### EXERCISE INSTRUCTIONS:
Transcribe the data that follows, exactly and in full.
▶
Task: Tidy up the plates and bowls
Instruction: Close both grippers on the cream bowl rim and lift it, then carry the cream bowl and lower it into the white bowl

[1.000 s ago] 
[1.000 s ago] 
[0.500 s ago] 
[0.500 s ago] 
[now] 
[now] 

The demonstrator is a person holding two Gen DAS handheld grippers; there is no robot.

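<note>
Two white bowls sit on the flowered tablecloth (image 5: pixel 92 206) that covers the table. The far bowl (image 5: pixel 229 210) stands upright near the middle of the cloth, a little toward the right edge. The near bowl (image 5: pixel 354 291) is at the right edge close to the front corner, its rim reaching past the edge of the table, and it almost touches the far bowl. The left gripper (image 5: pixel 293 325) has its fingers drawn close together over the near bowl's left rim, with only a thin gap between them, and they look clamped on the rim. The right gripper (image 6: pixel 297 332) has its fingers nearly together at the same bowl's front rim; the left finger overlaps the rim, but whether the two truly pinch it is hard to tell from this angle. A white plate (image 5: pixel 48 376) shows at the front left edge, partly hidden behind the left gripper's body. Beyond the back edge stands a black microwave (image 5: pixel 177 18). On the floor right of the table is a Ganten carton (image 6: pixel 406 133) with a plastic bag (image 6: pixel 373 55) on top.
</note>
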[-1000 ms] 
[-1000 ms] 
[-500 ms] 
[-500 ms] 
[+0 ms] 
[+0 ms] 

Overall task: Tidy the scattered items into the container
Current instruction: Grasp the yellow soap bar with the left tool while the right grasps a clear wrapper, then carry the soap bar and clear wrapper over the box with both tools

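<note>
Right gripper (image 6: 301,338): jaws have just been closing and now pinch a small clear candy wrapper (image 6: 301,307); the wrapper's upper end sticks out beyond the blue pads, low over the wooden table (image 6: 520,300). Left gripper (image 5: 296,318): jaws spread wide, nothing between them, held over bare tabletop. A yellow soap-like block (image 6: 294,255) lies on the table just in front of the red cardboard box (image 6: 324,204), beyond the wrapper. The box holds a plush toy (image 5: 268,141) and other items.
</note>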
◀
### ANSWER FOR THIS EXERCISE:
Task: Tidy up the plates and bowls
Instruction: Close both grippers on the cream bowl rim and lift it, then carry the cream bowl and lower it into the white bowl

[1.000 s ago] 
[1.000 s ago] 
[0.500 s ago] 
[0.500 s ago] 
[now] 
[now] 

The demonstrator is a person holding two Gen DAS handheld grippers; there is no robot.

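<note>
Two white bowls sit on the flowered tablecloth (image 5: pixel 92 206) that covers the table. The far bowl (image 5: pixel 229 210) stands upright near the middle of the cloth, a little toward the right edge. The near bowl (image 5: pixel 354 291) is at the right edge close to the front corner, its rim reaching past the edge of the table, and it almost touches the far bowl. The left gripper (image 5: pixel 293 325) has its fingers drawn close together over the near bowl's left rim, with only a thin gap between them, and they look clamped on the rim. The right gripper (image 6: pixel 297 332) has its fingers nearly together at the same bowl's front rim; the left finger overlaps the rim, but whether the two truly pinch it is hard to tell from this angle. A white plate (image 5: pixel 48 376) shows at the front left edge, partly hidden behind the left gripper's body. Beyond the back edge stands a black microwave (image 5: pixel 177 18). On the floor right of the table is a Ganten carton (image 6: pixel 406 133) with a plastic bag (image 6: pixel 373 55) on top.
</note>
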[-1000 ms] 
[-1000 ms] 
[-500 ms] 
[-500 ms] 
[+0 ms] 
[+0 ms] 

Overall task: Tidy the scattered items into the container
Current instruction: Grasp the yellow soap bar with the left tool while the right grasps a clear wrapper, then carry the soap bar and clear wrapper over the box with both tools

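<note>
Right gripper (image 6: 301,338): jaws have just been closing and now pinch a small clear candy wrapper (image 6: 301,307); the wrapper's upper end sticks out beyond the blue pads, low over the wooden table (image 6: 520,300). Left gripper (image 5: 296,318): jaws spread wide, nothing between them, held over bare tabletop. A yellow soap-like block (image 6: 294,255) lies on the table just in front of the red cardboard box (image 6: 324,204), beyond the wrapper. The box holds a plush toy (image 5: 268,141) and other items.
</note>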

The output contains nothing more.